I am saying that hypersensitivity has nothing to do with it. All newborns and toddlers are hypersensitive! The human brain develops more during the first three years than at any other time.

My brother got traumatized during his first two years because Mom thought she could have her child and immediately dump it off on another woman to take care of during this first two years!!! It seriously emotionally traumatized him!

So when I was born, my Brother is a little psycho two year old. He becomes obsessed with making me cry. When I was born, Mom left me with a maid/nanny and went back to work. I was not totally alone I had my psycho two year old brother to be with me. He was a surrogate parent for me. The maid/nanny had too many house chores to do to truly interface with the children. So my first three years of life involved being tormented by my brother all day long.

This was where all my mental health problems originated. I was traumatized enough to develop PTSD and a dissociative disorder. I never was allowed, in my home, to overcome the trauma and was kept in a state of shock because the abuse continued my whole childhood.

My sister got seriously emotionally traumatized because she was sent to live with my Aunt at the age of two. She did not know them! Dad put Mom in a mental health hospital for two to three months.
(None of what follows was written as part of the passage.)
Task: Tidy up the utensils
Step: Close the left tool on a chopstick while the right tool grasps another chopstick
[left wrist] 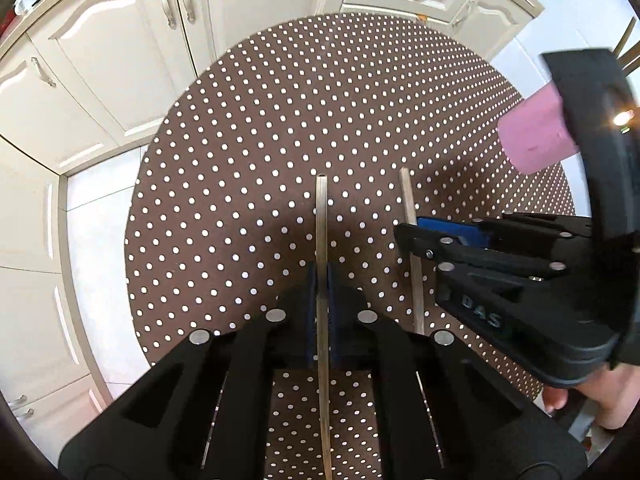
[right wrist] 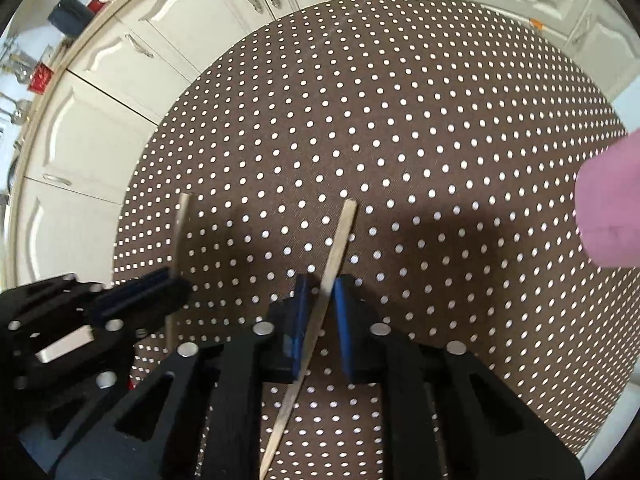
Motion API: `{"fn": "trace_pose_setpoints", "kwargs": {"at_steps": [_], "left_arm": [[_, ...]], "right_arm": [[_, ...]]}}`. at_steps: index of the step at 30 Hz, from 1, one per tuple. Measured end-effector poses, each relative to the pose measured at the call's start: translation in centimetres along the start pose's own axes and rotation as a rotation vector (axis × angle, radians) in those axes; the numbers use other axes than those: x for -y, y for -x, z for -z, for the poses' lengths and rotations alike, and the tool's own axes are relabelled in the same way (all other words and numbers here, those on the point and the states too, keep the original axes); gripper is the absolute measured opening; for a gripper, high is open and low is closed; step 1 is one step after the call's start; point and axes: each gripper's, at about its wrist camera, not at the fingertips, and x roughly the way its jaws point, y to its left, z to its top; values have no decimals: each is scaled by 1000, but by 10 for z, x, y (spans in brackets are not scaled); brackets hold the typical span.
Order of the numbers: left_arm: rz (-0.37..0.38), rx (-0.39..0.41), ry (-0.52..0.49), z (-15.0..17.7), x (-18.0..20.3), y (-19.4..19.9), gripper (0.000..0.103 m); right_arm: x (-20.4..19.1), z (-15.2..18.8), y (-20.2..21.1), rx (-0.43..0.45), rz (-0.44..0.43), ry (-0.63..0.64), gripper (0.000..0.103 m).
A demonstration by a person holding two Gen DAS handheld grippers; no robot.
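above the dotted tablecloth (left wrist: 240,160), left gripper (left wrist: 321,292) and right gripper (right wrist: 320,300) each clamped on a chopstick (left wrist: 322,232)

round table, cream kitchen

a round table (left wrist: 280,128) wears a brown cloth dotted white. behind it run cream cabinet doors (left wrist: 116,52) with curved metal handles (left wrist: 166,2), under a pale countertop edge. white floor tiles (left wrist: 100,216) show beside the table. a red item (right wrist: 40,76) and a dark one (right wrist: 70,14) sit on the counter.

Pink cup (right wrist: 612,208) right; tbl (right wrist: 400,100) open
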Motion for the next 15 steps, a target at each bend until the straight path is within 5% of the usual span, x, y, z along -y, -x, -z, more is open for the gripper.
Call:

The adults seemed to know that it would traumatize my sister but there was no follow up loving and nurturing when my sister was brought home!! She never recovered! She never felt like she was loved and wanted after that. My brother tormented me every day so I did not show her that love and attention because I could not keep me mind on anything! Neither of my parents, who had upper level educations for their generation, had a clue! Neither of them gave my sister the love and support that she would have needed to get over the trauma. Her quality of life was destroyed because my parents did not have any common sense about the emotional and psychological welfare of their two year old daughter.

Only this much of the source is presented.